Il 7 novembre del 2011 le strade di Roma furono invase da giovani festanti che esultavano per le dimissioni da presidente del consiglio dei ministri di Silvio Berlusconi. Su Twitter, social al tempo da poco divenuto rifugio di giornalisti e appassionati di politica, spopolava l’hashtag #AEIOUY assurto in pochi minuti a trending topic della giornata.
Le sei vocali dell’alfabeto ritmate a passo di samba, divenute celebri grazie alla canzone Brigitte Bardot di Jorge Veiga, colonna sonora di ogni festa che preveda un trenino gaudente, erano l’implicita metafora di una gioia incontenibile di un popolo, quello italiano, che finalmente credeva di essersi liberato per sempre del presunto despota. Quei ragazzi per le strade della Capitale assaporavano l’inizio di un nuovo tempo. La fine del berlusconismo. Più per incapacità politica del leader azzurro nel gestire la crisi economica e per mano della finanza internazionale e dei governi francese e tedesco, che per forza dell’opposizione parlamentare. L’inizio, a chicchessia fosse dovuto il merito, comunque di una nuova fase basata sulla speranza di una imminente rivincita del centrosinistra che avrebbe potuto chiamare le immediate elezioni e vincerle.
Sappiamo che non andò così. La crisi dello spread impose la responsabilità di un governo tecnico. Bersani leader del PD accettò suo malgrado le indicazioni del Presidente della Repubblica Giorgio Napolitano di votare la fiducia al governo Monti. Le elezioni ci sarebbero state solo nella primavera del 2013 e il centrosinistra riuscì nell’incredibile impresa della “non vittoria”. Sulla scena politica entrava con prepotenza un nuovo protagonista: il M5S.
Bersani non solo non riuscì a formare un governo, non solo bruciò da kingmaker dell’elezione del presidente della Repubblica ben due suoi candidati, Marini e Prodi, ma fu costretto a dare il suo consenso alla nascita, sotto l’ala protettrice del rieletto capo dello Stato Napolitano, di un governo di grosse koalitionen, come si diceva all’epoca, guidato da Enrico Letta con il supporto dell’odiato Cavaliere nero.
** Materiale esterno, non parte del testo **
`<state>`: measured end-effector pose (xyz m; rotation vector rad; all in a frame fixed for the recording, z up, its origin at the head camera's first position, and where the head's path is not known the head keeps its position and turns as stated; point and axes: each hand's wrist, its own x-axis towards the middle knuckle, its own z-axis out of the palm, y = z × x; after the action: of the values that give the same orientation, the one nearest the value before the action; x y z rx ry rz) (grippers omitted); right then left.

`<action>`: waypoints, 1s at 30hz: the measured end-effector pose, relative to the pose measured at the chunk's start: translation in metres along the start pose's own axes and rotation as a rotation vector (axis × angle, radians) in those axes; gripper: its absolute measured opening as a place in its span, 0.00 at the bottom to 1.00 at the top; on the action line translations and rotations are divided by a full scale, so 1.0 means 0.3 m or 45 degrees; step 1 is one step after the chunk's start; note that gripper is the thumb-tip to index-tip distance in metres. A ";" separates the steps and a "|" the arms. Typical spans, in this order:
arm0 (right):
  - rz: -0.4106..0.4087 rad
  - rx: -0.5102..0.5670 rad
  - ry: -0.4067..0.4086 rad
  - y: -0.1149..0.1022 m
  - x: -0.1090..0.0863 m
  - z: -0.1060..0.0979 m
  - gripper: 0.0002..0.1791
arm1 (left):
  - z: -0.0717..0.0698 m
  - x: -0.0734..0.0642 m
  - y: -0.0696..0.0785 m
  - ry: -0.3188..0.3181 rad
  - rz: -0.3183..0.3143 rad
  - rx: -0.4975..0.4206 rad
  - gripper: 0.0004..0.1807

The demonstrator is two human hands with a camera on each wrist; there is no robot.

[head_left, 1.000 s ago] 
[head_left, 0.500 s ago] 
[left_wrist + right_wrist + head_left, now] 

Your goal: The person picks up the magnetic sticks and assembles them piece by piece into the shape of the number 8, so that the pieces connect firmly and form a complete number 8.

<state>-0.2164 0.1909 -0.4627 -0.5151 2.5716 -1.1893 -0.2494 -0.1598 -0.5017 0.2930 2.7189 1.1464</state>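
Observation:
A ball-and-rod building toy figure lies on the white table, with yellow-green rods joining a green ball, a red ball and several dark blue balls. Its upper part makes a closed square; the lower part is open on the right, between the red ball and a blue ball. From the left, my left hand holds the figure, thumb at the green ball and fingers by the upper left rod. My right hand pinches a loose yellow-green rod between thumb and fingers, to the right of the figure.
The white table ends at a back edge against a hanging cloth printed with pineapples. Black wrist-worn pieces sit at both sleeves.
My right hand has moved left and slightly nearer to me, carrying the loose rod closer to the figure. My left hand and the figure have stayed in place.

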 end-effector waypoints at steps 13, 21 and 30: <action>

Dieci anni dopo il berlusconismo non solo non è finito, nonostante i processi, le condanne ai servizi sociali, l’espulsione dal Senato in applicazione della Legge Severino, le testimonianze puntuali e pruriginose sulla dequalificante per l’Italia nel mondo epopea del Bunga Bunga, i governi gialloverdi e giallorossi, il calo dei voti nelle urne e di consenso nei sondaggi. No, non solo non è finito, ma è talmente radicato all’interno del sistema politico e nell’immaginario collettivo degli italiani che il centrodestra di Salvini e Meloni ha ufficializzato che il proprio candidato alla carica di presidente della Repubblica è proprio lui, Silvio Berlusconi, classe 1936.
Ora Berlusconi può decidere come giocare la sua partita finale, quella che lo consegnerà alla storia. Salvini e Meloni gli hanno messo in mano l’intero mazzo di carte per decidere la partita del Quirinale, utilizzando la formula “è il nostro candidato se scioglie la riserva”.
Berlusconi potrà decidere di non accettare la candidatura e promuovere l’intesa su una figura capace di unire il paese e raccogliere i voti di tutte le forze parlamentari, seguendo il consiglio di Gianni Letta, e così riabilitarsi agli occhi di alleati e avversari come vero custode dell’interesse del Paese. Il gesto finale dello statista che dovrebbe essere riconosciuto anche dai suoi più acerrimi nemici. Oppure può decidere di incaponirsi fino alla fine. Portare il Parlamento in seduta comune fino al quarto scrutinio, quando occorrerà solo la maggioranza relativa. Condurre all’estreme conseguenze la sua “Operazione Scoiattolo”, quella nella quale è impegnato da giorni per cercare i consensi fra i grandi elettori del gruppo misto e anche fra i grillini e i democratici che possano consentirgli di racimolare i 30/40 voti mancanti alla sua elezione. Franchi tiratori permettendo.
Che “l’Operazione Scoiattolo” riesca o meno la scelta del centrodestra resta una iniziativa, politicamente legittima, ma chiaramente contro lo spirito che il Paese sta vivendo. Contro il governo di unità nazionale. Contro Mario Draghi e Sergio Mattarella che di questa fase di concordia politica erano i promotori, i custodi e i possibili prosecutori. Contro le forze del centrosinistra e del M5S che saranno indotte alla reazione sdegnata, respingendo al mittente la proposta avanzata dal centrodestra.
La rivincita di un uomo, certo dato troppo in anticipo per finito, ma che pretende la sua rivalsa politica a dispetto dell’interesse del Paese. E in caso di fallimento a dispetto del futuro del centrodestra.